Posted May 26, 2004 Atlanta
Communications and Marketing
Contact David Terraso
Atlanta bar, restaurant and nightclub owners have a new tool to help employees sell alcohol responsibly. Georgia Tech is offering a free online training program for managers and servers of alcohol in Atlanta to help them reduce underage drinking and sales to intoxicated patrons before they get behind the wheel. The program was announced today by Georgia Tech and Atlanta City Councilmember H. Lamar Willis at a press conference at city hall.
The first of its kind in Georgia, the Responsible Alcohol Sales and Server (RASS) training program is being run by Tech's GT SMART program, a campus-community coalition dedicated to reducing high-risk drinking.
"With the recent issues facing this industry here on the Atlanta City Council, this training is timely and will serve to enhance the quality of service that establishments throughout the City of Atlanta are able to provide," said Willis. "Citizens can feel safer knowing that this industry, through participating in this training, is taking further steps towards being a responsible stakeholder in our community. I applaud Georgia Tech for leading this effort."
The free training is available online at any time to alcohol-licensed businesses in the city of Atlanta. Tech hopes to widen the program to businesses in DeKalb, Fulton and Cobb counties later this summer.
"The RASS program provides excellent training to help familiarize alcohol license holders and their employees with state liquor laws and to teach servers to identify falsified ID's and intoxicated persons, said Marsha Brinkley, Project Director of GT SMART. "The safety of our students and our communities is our primary concern. We think this training will help reduce the number of minors and intoxicated persons having access to alcohol."
More than 200 alcohol licensees have already expressed their intention to GT SMART to participate in the program prior to today's announcement.
Managers and owners can customize the program to reflect their particular polices, added Brinkley. "For example, if one bar decides employees need to I.D. every customer, the training can reflect that, while another bar can have the training teach employees to I.D. people who look younger than 30," she added.

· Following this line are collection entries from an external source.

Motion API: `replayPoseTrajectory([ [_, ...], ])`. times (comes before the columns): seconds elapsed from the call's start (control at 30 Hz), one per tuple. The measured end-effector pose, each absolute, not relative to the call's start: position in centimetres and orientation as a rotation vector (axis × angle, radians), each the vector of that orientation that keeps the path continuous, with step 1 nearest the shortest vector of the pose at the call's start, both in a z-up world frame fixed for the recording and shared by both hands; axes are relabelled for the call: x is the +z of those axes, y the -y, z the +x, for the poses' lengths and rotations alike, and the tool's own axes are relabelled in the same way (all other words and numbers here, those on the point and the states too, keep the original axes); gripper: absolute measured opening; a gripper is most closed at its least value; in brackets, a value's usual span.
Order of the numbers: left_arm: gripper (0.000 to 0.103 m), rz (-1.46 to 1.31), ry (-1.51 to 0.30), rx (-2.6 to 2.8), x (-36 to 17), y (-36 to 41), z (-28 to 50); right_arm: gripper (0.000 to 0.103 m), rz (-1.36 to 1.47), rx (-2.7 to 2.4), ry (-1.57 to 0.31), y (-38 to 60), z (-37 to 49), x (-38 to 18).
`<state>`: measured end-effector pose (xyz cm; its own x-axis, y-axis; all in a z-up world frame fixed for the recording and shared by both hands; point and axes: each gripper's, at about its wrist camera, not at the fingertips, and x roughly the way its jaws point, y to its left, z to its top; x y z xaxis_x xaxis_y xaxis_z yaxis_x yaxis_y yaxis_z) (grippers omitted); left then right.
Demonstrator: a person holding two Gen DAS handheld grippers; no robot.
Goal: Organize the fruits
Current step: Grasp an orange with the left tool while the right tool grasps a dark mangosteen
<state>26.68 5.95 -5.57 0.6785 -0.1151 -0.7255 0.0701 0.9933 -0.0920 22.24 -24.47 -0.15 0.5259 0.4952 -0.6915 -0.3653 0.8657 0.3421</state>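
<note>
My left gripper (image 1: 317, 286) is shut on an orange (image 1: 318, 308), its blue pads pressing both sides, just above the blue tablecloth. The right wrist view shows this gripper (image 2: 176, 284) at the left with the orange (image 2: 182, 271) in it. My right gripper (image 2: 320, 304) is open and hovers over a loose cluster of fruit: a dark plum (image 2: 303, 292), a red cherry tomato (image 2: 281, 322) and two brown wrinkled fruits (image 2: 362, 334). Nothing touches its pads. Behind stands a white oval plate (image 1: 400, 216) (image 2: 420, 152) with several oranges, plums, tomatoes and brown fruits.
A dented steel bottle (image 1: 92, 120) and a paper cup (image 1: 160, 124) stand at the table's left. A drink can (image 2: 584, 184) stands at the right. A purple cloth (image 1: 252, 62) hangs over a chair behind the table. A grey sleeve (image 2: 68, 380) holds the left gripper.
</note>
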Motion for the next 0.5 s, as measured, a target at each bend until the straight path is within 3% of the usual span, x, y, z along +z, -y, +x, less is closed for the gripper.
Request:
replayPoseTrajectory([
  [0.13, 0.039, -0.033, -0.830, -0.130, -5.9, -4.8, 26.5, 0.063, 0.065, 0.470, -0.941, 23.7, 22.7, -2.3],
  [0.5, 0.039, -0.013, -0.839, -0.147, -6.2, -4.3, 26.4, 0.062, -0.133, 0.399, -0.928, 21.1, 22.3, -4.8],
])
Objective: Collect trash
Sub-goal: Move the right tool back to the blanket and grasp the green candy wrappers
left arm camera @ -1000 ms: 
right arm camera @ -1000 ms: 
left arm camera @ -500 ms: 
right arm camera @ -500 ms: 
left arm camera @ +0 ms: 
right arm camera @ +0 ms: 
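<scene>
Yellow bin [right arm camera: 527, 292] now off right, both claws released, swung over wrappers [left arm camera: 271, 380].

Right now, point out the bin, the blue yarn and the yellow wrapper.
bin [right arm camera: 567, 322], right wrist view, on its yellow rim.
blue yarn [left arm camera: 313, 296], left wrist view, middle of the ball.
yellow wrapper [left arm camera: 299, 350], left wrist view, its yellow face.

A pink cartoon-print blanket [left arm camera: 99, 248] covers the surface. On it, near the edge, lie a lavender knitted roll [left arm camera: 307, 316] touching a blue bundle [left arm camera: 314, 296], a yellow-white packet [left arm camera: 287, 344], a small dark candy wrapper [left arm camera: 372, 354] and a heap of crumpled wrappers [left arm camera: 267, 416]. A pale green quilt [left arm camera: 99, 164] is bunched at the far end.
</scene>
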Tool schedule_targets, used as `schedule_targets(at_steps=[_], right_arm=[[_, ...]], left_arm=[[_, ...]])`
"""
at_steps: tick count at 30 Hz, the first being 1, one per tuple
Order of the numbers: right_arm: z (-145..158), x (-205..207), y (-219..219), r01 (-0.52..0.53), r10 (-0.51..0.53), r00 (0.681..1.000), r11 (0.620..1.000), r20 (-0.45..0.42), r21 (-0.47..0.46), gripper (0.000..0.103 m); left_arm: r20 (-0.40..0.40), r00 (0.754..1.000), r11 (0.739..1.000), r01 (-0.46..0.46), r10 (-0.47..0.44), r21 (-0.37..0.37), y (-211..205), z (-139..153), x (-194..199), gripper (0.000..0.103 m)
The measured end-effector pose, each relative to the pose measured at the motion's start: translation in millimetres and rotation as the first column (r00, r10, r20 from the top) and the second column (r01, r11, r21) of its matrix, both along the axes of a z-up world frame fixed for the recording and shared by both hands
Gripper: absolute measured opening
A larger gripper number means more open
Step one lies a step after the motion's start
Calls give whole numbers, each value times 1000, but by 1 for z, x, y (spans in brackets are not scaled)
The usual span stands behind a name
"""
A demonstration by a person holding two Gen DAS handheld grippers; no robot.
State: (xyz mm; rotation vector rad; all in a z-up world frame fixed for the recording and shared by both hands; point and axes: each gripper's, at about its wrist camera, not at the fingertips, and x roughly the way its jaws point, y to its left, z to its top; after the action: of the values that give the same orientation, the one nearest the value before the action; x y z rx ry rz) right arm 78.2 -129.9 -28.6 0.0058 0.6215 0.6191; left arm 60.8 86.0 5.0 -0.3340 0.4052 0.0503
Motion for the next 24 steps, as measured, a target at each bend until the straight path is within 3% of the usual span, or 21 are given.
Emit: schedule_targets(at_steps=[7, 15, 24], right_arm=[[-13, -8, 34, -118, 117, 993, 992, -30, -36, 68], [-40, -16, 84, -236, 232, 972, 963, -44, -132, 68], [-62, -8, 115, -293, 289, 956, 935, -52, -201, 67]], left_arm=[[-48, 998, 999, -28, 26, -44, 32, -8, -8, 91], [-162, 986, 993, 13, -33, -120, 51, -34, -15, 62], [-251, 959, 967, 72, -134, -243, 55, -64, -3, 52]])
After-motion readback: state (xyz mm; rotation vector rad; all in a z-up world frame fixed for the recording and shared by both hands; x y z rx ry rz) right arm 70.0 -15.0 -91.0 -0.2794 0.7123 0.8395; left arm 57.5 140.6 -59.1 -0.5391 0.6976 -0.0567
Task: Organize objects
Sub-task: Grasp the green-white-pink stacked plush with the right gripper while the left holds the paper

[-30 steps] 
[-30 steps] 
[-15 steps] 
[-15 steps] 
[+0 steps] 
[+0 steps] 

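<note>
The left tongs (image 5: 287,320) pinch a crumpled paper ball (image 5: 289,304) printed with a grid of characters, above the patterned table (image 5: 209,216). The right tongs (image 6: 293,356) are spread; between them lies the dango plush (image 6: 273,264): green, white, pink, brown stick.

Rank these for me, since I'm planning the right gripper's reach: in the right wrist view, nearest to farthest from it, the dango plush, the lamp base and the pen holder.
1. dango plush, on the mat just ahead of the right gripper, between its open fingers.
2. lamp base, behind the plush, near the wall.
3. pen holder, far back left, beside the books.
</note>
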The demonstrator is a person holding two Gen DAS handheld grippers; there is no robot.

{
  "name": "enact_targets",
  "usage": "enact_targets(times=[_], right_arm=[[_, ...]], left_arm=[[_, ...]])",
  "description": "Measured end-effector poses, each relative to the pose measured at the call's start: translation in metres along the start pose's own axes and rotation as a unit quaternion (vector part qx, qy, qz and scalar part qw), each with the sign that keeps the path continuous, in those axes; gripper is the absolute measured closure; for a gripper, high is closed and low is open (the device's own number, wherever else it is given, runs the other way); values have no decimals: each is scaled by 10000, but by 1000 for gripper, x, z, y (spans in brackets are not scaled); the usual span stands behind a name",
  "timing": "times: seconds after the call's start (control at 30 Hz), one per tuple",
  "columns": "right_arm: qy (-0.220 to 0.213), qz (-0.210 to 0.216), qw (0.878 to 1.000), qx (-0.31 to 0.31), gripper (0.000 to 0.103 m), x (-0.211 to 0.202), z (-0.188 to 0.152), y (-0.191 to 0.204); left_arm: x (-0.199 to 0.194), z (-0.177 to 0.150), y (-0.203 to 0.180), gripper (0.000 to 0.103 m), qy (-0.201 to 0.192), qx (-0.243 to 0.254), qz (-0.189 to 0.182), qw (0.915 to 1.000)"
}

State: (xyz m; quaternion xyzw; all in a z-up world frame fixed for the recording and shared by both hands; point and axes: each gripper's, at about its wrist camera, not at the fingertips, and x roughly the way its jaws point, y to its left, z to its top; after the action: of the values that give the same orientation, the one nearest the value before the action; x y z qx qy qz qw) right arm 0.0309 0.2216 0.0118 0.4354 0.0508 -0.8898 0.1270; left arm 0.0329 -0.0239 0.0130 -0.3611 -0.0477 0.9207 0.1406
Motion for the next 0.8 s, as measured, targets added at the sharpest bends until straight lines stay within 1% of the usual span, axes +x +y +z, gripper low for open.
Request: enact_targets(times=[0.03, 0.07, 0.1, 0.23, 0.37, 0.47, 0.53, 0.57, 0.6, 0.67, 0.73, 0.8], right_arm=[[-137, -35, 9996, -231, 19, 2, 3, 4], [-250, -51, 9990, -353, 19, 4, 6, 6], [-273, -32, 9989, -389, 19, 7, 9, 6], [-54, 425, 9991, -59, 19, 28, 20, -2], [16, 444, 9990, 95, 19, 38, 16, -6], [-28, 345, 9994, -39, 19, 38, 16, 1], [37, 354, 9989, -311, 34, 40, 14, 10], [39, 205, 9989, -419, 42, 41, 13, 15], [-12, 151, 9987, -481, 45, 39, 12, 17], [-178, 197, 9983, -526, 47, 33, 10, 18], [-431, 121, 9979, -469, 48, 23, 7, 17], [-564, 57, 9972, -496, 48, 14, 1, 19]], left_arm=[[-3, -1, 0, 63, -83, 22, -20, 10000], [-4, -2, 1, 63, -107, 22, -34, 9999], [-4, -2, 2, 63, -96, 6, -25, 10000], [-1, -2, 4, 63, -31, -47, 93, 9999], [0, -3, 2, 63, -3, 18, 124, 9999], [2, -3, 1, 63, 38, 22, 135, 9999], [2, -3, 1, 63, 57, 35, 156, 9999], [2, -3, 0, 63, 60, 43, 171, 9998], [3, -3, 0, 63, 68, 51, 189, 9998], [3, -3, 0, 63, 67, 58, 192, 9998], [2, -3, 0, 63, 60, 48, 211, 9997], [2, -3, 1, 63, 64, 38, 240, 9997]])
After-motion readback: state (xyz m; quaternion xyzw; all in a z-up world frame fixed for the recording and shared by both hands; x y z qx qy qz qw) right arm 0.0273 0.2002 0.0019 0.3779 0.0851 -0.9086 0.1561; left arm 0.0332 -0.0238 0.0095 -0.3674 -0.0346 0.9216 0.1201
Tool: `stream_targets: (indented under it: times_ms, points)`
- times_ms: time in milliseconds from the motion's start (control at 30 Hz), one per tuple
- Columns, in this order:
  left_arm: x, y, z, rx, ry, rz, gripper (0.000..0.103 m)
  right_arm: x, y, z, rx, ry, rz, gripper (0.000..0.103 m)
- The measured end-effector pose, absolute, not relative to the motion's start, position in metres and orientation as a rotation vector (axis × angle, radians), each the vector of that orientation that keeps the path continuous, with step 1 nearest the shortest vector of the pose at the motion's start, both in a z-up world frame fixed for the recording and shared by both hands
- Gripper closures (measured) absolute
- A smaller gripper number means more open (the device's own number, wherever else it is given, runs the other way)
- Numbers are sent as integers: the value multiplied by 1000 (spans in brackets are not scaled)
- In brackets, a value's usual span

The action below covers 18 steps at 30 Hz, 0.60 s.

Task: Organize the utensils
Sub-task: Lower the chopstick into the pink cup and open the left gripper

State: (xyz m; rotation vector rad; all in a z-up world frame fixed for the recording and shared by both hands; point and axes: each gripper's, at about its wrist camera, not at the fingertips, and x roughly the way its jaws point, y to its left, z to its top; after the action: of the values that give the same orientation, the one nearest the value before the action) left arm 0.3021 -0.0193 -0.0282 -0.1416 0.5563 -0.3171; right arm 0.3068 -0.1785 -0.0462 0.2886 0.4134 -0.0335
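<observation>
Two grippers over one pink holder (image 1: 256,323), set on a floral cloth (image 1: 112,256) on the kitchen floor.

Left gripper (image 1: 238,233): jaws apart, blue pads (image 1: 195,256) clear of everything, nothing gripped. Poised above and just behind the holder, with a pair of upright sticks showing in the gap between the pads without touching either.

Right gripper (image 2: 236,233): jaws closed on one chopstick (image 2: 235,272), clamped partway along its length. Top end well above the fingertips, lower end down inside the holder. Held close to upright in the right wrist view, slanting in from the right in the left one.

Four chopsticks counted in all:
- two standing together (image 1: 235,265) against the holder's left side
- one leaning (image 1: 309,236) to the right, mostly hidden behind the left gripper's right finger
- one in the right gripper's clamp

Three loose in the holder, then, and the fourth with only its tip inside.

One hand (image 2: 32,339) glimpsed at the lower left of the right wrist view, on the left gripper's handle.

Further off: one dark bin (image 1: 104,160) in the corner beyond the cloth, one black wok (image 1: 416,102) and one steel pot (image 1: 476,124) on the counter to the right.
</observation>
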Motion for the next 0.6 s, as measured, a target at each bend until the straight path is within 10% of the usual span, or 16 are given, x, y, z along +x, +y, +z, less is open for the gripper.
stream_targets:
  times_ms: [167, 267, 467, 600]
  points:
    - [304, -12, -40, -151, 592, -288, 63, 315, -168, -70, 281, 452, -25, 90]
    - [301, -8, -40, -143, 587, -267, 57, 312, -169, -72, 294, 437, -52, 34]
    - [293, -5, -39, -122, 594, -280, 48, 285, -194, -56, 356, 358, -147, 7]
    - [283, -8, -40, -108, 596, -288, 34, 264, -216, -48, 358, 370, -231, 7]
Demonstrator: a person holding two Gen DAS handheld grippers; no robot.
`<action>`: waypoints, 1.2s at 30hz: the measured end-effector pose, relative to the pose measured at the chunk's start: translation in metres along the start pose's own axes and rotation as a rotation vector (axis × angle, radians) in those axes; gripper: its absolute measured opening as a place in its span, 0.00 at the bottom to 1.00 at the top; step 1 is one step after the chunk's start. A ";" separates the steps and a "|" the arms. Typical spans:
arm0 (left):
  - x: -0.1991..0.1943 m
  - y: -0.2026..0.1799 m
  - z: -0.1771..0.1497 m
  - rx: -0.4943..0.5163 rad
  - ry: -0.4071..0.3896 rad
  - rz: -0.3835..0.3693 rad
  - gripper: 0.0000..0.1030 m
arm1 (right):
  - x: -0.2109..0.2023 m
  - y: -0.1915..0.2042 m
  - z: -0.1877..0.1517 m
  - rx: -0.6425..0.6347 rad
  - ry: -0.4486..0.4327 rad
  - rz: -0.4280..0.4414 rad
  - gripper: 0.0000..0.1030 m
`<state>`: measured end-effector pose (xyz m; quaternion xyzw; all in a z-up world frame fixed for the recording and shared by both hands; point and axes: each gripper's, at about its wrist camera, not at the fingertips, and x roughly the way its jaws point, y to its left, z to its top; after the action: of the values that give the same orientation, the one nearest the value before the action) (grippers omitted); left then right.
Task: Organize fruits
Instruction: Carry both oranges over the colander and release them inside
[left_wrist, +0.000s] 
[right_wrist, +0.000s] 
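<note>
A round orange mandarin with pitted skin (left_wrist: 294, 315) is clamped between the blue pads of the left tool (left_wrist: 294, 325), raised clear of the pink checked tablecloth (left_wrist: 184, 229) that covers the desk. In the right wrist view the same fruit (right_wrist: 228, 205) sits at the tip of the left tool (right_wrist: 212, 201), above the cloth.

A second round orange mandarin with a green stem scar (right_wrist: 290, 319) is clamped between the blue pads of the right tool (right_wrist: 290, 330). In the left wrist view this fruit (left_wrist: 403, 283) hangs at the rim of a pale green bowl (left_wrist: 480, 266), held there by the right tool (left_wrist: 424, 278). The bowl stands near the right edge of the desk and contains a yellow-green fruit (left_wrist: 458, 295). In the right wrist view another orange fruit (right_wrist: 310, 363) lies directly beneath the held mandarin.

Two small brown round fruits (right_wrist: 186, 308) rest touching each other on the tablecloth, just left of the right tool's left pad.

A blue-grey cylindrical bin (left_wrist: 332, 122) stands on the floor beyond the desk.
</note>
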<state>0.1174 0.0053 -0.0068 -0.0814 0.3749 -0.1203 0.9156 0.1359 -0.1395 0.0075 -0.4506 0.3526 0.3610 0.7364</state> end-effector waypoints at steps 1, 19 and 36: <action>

The program takes an average of two hours or less to complete and can be completed in increments. Every person who passes the course has a record sent electronically to the Georgia Department of Revenue, where it is available to prospective employers. The employee can also print out a passing certificate after completing the training.
"We think that employees who have completed the training will be more attractive to prospective employers who want to practice responsible alcohol sales," said Brinkley.
Alcohol license holders in the City of Atlanta can register for the RASS server training at www.gtsmart.gatech.edu. The program is funded by a grant from Georgia's Children Youth and Coordinating Council.
About GT SMART: Founded in 1999, GT SMART is a campus-community coalition dedicated to combating high-risk drinking through environmental change. The coalition is part of A Matter of Degree (AMOD), a consortium of universities funded by the Robert Wood Johnson Foundation and the American Medical Association. Through participation in the AMOD program, GT SMART aims to reduce the rates of high-risk drinking and its second-hand effects in an effort to improve the quality of academic and social life for all students and enhance the relationship between Georgia Tech and surrounding communities.
About H. Lamar Willis: Councilmember H. Lamar Willis, serving his first term as Post 3 At-Large representative to the Atlanta City Council, works to serve the citizens of Atlanta through the development of a host of both legislative and community outreach initiatives. He currently serves as chair of the council's Public Safety Committee and works to address basic quality of life issues affecting Atlantans. Visit www.hlamarwillis.com for more information on the councilmember's activities.
About Georgia Tech: The Georgia Institute of Technology is one of the nation's premier research universities. Ranked among U.S. News & World Report's top 10 public universities, Georgia Tech educates nearly 17,000 students every year through its Colleges of Engineering, Management, Computing, Sciences, Architecture and Liberal Arts. Tech maintains a diverse campus and is the nation's top producer of women and African American engineers. The Institute offers research opportunities to both undergraduate and graduate students and is home to more than 80 interdisciplinary units as well as the Georgia Tech Research Institute. During the 2002-2003 academic year, Tech totaled more than $660 million in research awards and expenditures.